Michael Carroll

No. 64 – Alabama Crimson Tide
- Position: Offensive lineman
- Class: Sophomore

Personal information
- Born: 2007 (age 18–19)
- Listed height: 6 ft 6 in (1.98 m)
- Listed weight: 318 lb (144 kg)

Career information
- High school: La Salle College (Wyndmoor, Pennsylvania) Central Bucks East (Buckingham, Pennsylvania) IMG Academy (Bradenton, Florida)
- College: Alabama (2025–present)

= Michael Carroll (offensive lineman) =

American football player (born 2007)

Michael Carroll (born 2007) is an American college football offensive lineman for the Alabama Crimson Tide. He was a five-star recruit and one of the top prospects in the class of 2025.

==Early life==
Carroll is from Doylestown, Pennsylvania. His mother played college basketball for the Michigan State Spartans, while his father played college football for the Penn State Nittany Lions. He grew up playing lacrosse but said he "kind of got too big" and switched to football as a freshman at La Salle College High School in Wyndmoor. A lineman in football, he was trained by former Canadian Football League player Mike Moosbrugger. He transferred to Central Bucks High School East as a junior.

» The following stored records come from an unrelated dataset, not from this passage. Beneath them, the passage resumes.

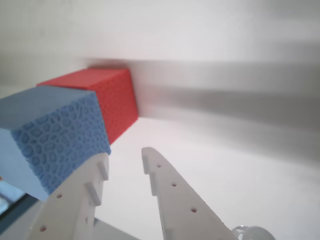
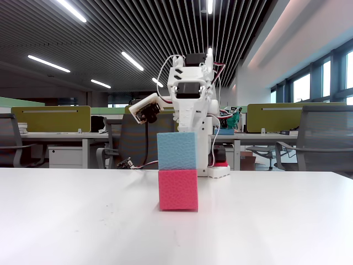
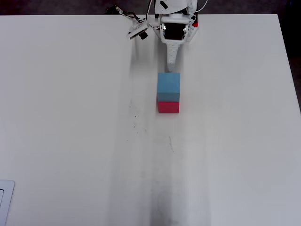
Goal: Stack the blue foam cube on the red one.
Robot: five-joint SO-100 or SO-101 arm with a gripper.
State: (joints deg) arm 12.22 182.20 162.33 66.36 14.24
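Note:
In the fixed view the blue foam cube sits squarely on top of the red one on the white table. The overhead view shows the blue cube covering most of the red cube. My gripper is just behind the stack, its tip at the blue cube's back edge. In the wrist view the gripper is open and empty. The blue cube lies beside the left finger, outside the jaws, with the red cube beyond it.
The arm's base stands at the table's far edge, with a small camera on a cable next to it. A pale object lies at the near left corner. Office desks and chairs stand behind the table.

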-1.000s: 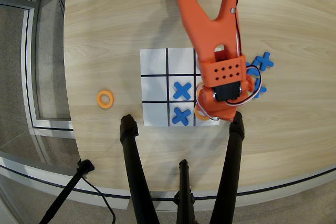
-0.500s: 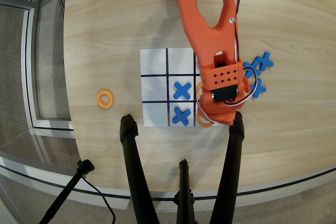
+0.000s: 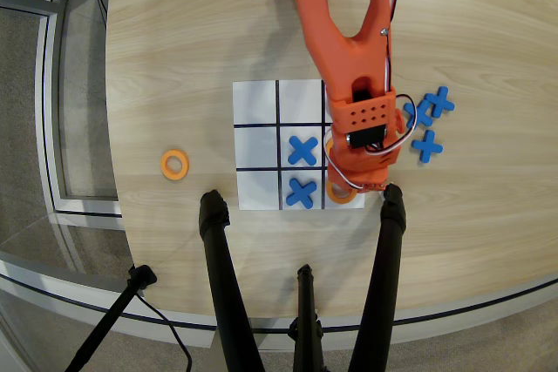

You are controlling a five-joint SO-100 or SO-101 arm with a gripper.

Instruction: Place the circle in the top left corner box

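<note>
A: Where is the gripper (image 3: 349, 187) in the overhead view?

B: At the end of the orange arm (image 3: 340, 32), which comes in from the top edge and reaches down over the right side of the paper grid (image 3: 258, 147). The tip is low over the grid's bottom right cell.

A: Is it holding anything?

B: An orange ring (image 3: 342, 192) lies right under the tip, partly covered by it. I cannot tell whether the fingers are clamped on the ring or spread around it; the arm's body hides them.

A: And the other ring?

B: A second ring (image 3: 175, 164) lies on the bare wooden table (image 3: 174, 41), well to the left of the gripper, off the sheet and level with the middle row.

A: What sits near the gripper?

B: Two blue crosses: one (image 3: 302, 150) in the centre cell, just left and a little above the tip, and one (image 3: 301, 192) in the bottom middle cell, directly left of it. Up and to the right of the tip, off the sheet, a loose cluster of blue crosses (image 3: 429, 119) lies on the wood.

A: The top left cell (image 3: 255, 103)?

B: Plain white, far up-left of the gripper.
</note>
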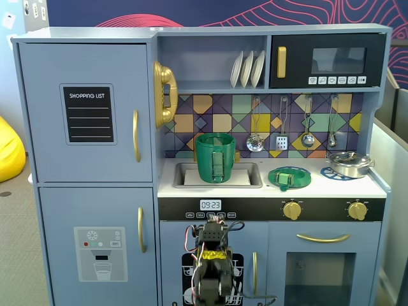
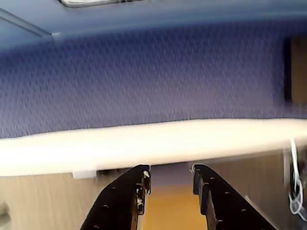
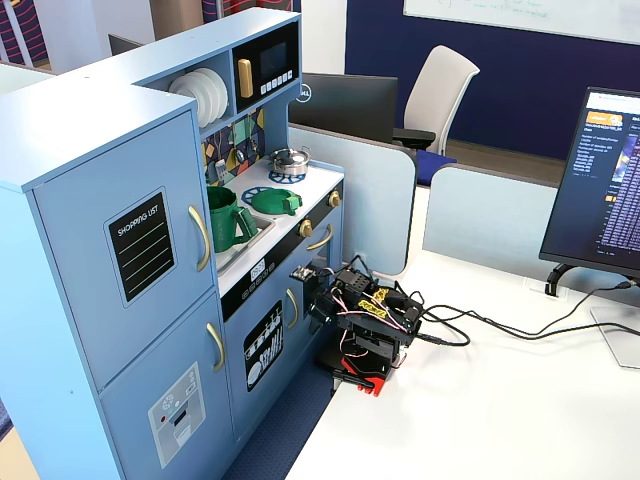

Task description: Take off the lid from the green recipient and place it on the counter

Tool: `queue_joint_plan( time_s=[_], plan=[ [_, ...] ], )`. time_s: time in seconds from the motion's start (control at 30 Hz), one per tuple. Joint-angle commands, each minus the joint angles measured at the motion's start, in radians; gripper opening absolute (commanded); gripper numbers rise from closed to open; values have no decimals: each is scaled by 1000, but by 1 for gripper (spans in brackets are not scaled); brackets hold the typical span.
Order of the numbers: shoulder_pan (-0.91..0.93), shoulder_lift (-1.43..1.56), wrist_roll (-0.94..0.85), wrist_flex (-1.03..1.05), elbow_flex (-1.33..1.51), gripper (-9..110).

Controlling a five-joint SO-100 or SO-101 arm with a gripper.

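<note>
One arm only, folded low w/ its gripper (image 2: 169, 179) just below the counter (image 1: 357, 187) front edge, fingers slightly apart and holding nothing. Wrist view shows only wall and a pale ledge past the tips, so it isn't aimed at any task item; looks parked, prob. because the job is done. On the counter, approx. mid-worktop on a blue burner ring, lies the lid (image 1: 289, 177), flat, knob up, well clear of the arm. Left of the lid in a fixed view, the green recipient (image 1: 215, 157) stands upright in the sink recess, mouth open, no cover on it. Right of the lid sits a steel pan (image 1: 349, 164). Behind, utensils (image 1: 281, 127) hang on the tiled backsplash; plates (image 1: 247, 69) racked on the shelf above.
</note>
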Motion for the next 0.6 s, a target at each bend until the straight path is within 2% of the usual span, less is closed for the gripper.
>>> queue_joint_plan(
  time_s=[0.0, 0.13, 0.57],
  plan=[
    [-5, -8, 15, 152, -3, 1],
    [0, -8, 89, 186, -3, 1],
    [43, -8, 91, 186, -3, 1]
  ],
)
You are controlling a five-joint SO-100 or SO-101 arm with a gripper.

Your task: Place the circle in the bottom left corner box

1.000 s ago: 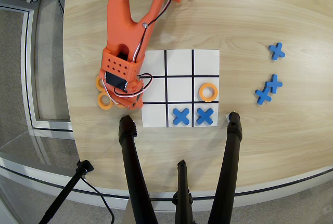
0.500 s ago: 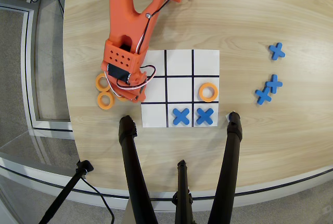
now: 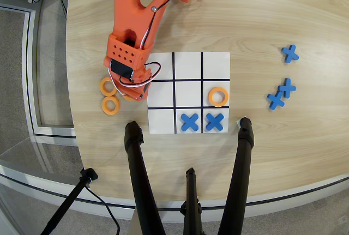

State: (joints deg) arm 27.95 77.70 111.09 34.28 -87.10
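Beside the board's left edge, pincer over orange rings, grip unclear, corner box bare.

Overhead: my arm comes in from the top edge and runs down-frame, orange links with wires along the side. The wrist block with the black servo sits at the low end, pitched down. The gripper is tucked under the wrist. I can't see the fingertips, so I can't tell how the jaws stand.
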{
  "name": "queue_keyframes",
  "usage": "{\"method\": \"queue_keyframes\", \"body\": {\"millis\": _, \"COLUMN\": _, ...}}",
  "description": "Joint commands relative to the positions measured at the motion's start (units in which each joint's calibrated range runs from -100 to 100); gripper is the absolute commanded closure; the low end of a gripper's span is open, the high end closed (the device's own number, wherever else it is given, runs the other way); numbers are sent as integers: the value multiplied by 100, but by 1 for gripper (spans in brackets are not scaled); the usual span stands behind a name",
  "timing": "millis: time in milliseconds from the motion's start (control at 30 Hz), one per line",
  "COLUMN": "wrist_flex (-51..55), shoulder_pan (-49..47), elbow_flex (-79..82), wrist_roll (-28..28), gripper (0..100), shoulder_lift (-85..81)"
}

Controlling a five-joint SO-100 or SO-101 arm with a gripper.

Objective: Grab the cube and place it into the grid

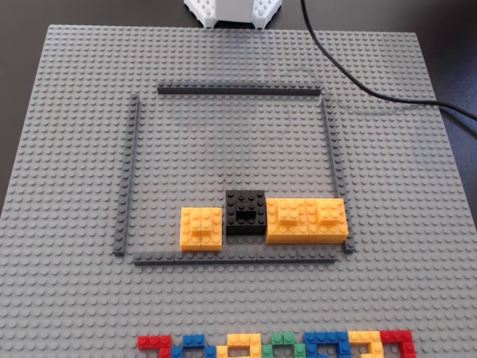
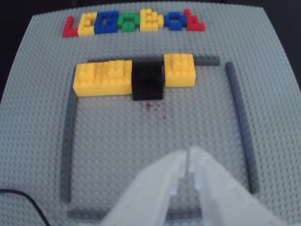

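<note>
In the fixed view we see the whole grid [image 1: 128,179] on the grey studded baseplate [image 1: 67,112], and only the white base of the arm [image 1: 235,11] at the far edge. The cube [image 1: 201,227] sits inside the grid against its near strip, just beside the black block [image 1: 245,212], with the wide yellow block [image 1: 306,220] touching the black one's other side. The coloured brick row [image 2: 134,22] shows complete only in the wrist view, where we find the white fingers [image 2: 187,155] pressed together, holding nothing, well apart from the cube [image 2: 179,69].
</note>
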Motion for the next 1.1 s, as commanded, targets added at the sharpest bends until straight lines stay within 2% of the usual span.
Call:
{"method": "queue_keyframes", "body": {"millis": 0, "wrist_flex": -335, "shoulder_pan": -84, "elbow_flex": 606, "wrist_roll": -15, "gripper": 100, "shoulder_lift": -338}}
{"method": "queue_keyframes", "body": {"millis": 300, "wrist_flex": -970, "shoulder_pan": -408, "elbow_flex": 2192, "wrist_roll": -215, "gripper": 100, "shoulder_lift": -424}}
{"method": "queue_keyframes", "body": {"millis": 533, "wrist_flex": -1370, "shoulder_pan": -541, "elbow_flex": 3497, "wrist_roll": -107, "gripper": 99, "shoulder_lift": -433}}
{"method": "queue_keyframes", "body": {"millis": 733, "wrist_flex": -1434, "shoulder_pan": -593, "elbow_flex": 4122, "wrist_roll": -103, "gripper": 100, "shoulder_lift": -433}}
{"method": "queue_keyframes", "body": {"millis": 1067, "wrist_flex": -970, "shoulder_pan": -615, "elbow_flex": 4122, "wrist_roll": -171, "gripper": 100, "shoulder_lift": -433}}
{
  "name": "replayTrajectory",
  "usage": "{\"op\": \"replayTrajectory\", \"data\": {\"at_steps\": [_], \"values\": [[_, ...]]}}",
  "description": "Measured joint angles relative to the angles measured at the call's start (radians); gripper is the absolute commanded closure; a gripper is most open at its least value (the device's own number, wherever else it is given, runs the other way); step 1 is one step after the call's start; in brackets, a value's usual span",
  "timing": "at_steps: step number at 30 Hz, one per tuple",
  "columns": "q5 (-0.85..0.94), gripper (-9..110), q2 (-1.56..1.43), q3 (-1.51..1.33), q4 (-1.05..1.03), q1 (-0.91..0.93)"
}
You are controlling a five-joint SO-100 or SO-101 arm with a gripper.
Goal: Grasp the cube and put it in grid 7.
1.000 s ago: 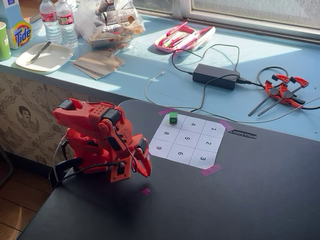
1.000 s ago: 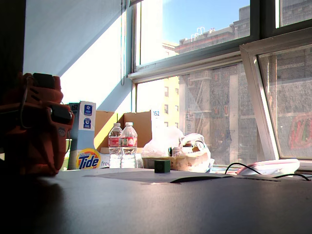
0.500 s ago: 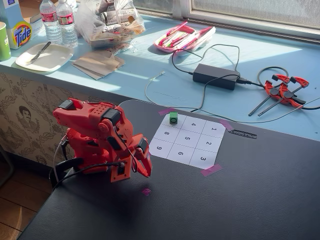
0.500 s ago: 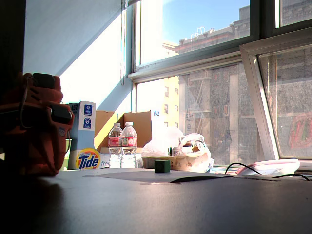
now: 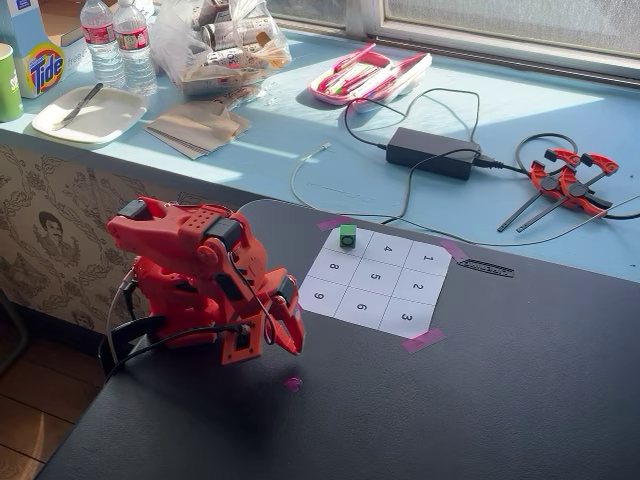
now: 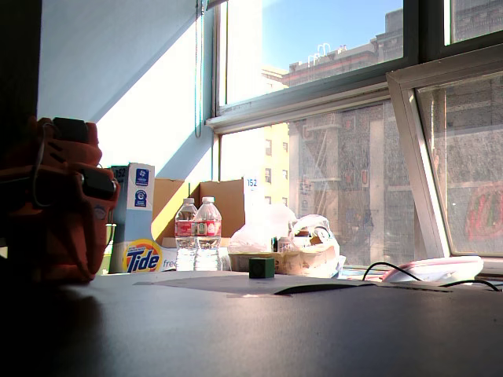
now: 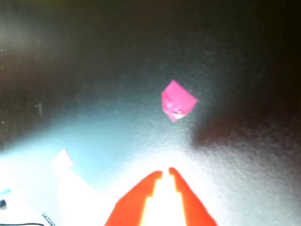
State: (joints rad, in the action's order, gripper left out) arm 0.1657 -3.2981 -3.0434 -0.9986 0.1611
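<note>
The small green cube [image 5: 347, 235] stands on grid 7 [image 5: 361, 238], the far left corner square of the white numbered sheet [image 5: 375, 280]; its digit is covered. From the low fixed view the cube [image 6: 262, 268] looks dark against the window. The red arm [image 5: 190, 275] is folded at the table's left edge, well apart from the sheet. Its gripper [image 5: 297, 348] points down at the black tabletop. In the wrist view the gripper [image 7: 165, 172] is shut with nothing between its tips, just short of a scrap of purple tape [image 7: 178, 100].
Purple tape [image 5: 422, 340] holds the sheet's corners. On the blue ledge behind the table lie a black power adapter [image 5: 432, 152] with cables, red clamps [image 5: 570, 180], a pink tray [image 5: 365, 75], a plate [image 5: 88, 112] and water bottles [image 5: 118, 45].
</note>
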Motion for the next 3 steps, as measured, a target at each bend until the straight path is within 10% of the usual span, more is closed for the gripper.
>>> {"op": "replayTrajectory", "data": {"at_steps": [3], "values": [[0.0, 101, 0.0, 0.0, 0.0, 0.0]]}}
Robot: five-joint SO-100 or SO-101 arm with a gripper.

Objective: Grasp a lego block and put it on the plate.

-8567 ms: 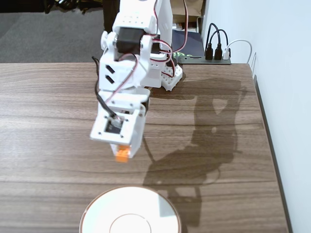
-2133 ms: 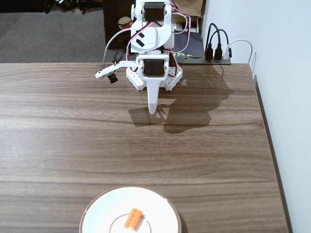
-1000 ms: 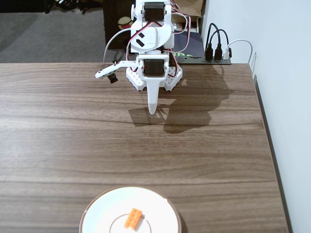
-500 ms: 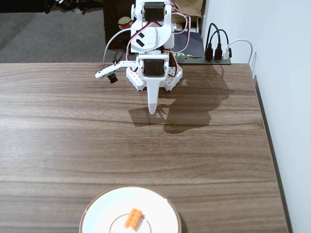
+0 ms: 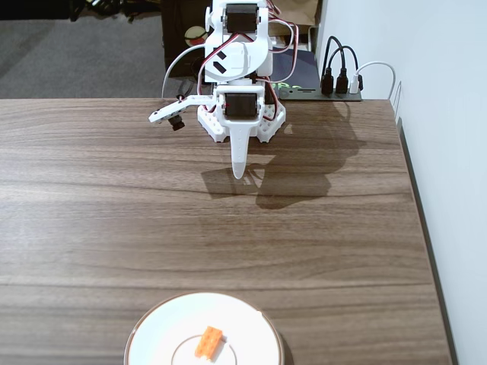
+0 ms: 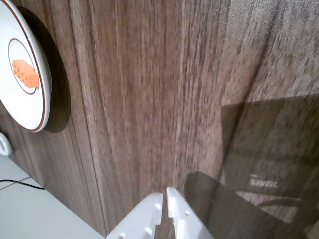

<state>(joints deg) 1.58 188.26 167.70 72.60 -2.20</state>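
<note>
The orange lego block (image 5: 208, 341) lies on the white plate (image 5: 152, 334) at the near edge of the table in the fixed view, close to the plate's middle. In the wrist view the block (image 6: 25, 73) and the plate (image 6: 44, 84) are at the upper left. My gripper (image 5: 239, 173) is shut and empty, folded back near the arm's base at the far side of the table, far from the plate. In the wrist view its white fingertips (image 6: 165, 191) are closed together above bare wood.
The arm's white base (image 5: 242, 114) stands at the table's far edge. A black hub with cables (image 5: 340, 82) sits at the far right by the white wall (image 5: 441, 91). The table's right edge (image 5: 423, 228) runs along the wall.
</note>
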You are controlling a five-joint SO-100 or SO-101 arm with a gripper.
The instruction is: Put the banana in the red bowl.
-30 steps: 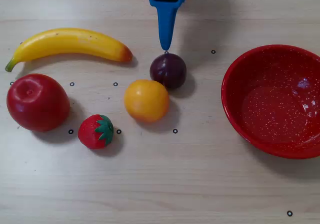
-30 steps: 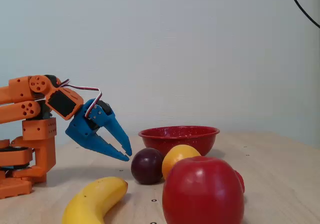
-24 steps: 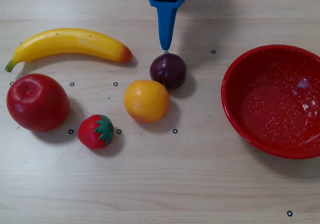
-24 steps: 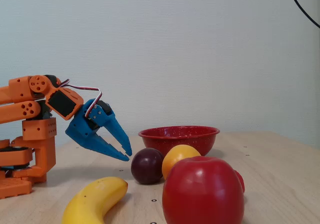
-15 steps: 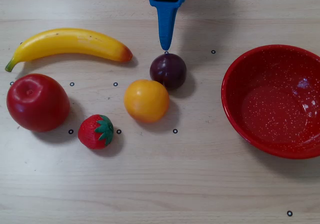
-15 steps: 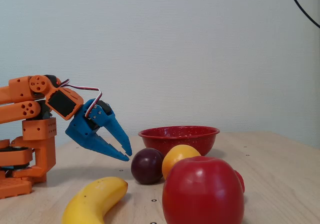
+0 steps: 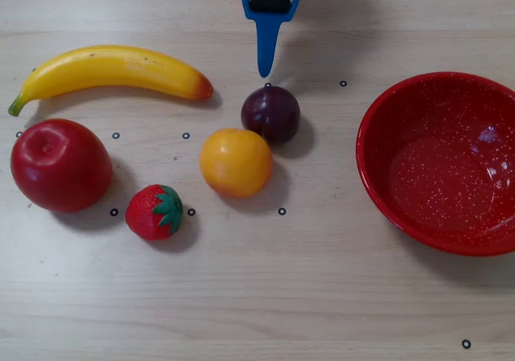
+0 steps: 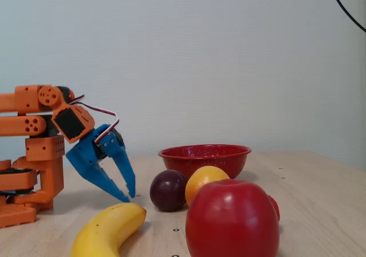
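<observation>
Banana [image 7: 113, 69]: lies flat on the table [image 7: 322, 297] at the upper left of the overhead view, green stem to the left, orange-red end to the right; untouched, nothing holding it.
Apple [image 7: 60, 165]: just below the banana's stem half.
Strawberry [image 7: 155, 211]: right of the apple, near it.
Orange fruit [image 7: 236, 162]: middle of the table, just beside the plum [image 7: 271, 113].
Gripper [image 8: 128, 197]: blue, 2 fingers slightly parted at the tips in the fixed view, holding nothing; it hangs above the table between arm base and plum.
Change: against 0.5 s ago the gripper has pulled back toward the base and tilted steeply down, so less of it shows in the overhead view.
Meaning: likely the start of the reach; the fingers point down beside the banana's orange-red end, but no grasp has begun.
Red bowl [image 7: 378, 176]: far right, empty, well apart from the banana.
</observation>
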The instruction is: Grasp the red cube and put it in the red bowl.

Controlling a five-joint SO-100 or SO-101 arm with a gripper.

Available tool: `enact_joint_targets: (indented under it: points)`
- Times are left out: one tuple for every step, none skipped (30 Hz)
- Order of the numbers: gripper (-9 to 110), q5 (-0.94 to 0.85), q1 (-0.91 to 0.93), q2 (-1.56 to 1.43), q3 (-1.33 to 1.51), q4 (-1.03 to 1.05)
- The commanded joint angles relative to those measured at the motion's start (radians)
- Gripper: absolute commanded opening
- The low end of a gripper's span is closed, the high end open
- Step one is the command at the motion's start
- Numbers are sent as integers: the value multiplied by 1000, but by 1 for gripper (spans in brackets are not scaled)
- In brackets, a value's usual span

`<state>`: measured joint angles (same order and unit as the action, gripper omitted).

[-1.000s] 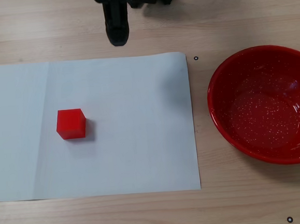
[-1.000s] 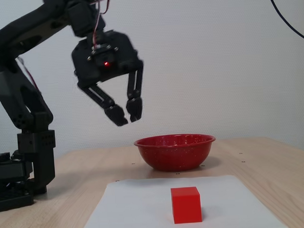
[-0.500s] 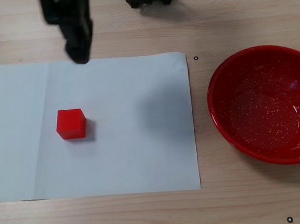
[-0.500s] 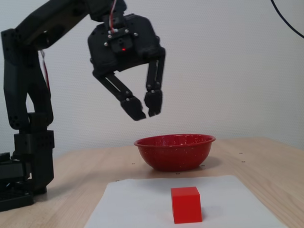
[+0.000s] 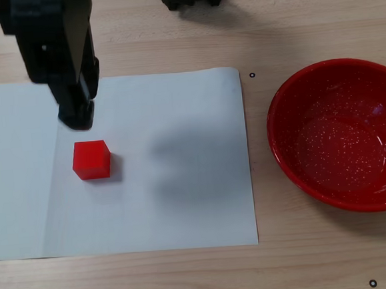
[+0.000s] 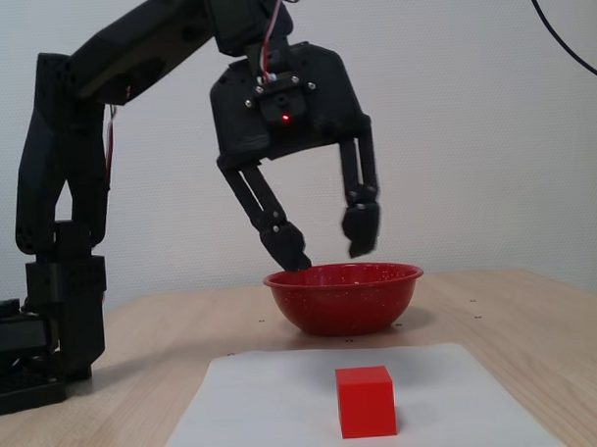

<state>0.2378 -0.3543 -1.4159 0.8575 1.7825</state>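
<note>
Pale wooden desk [image 5: 171,32] is being used, with a white paper sheet [image 5: 183,185] laid on it. No grasp is being made yet: the gripper [image 6: 326,244] is being held above the desk, fingers spread apart and empty. The red cube [image 5: 90,159] is resting on the sheet, below the gripper and untouched. The red bowl [image 5: 282,152] is sitting empty, well apart from the gripper. Grasping, carrying and release are all judged outstanding. Cube faces are appearing plain, matte, sharp-edged.
</note>
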Motion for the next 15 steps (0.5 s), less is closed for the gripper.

Although Carroll only had one offer to play college football, from Temple, after his sophomore year, he had a breakout season as a junior and began receiving attention from major colleges. After his junior year at Central Bucks East, he transferred to IMG Academy in Bradenton, Florida, for his senior year in 2024. A five-star recruit, Carroll was ranked the top interior offensive lineman and a top-20 prospect nationally in the class of 2025. He committed to play college football for the Alabama Crimson Tide.

==College career==
Carroll entered his true freshman season at Alabama in 2025 as a backup right tackle.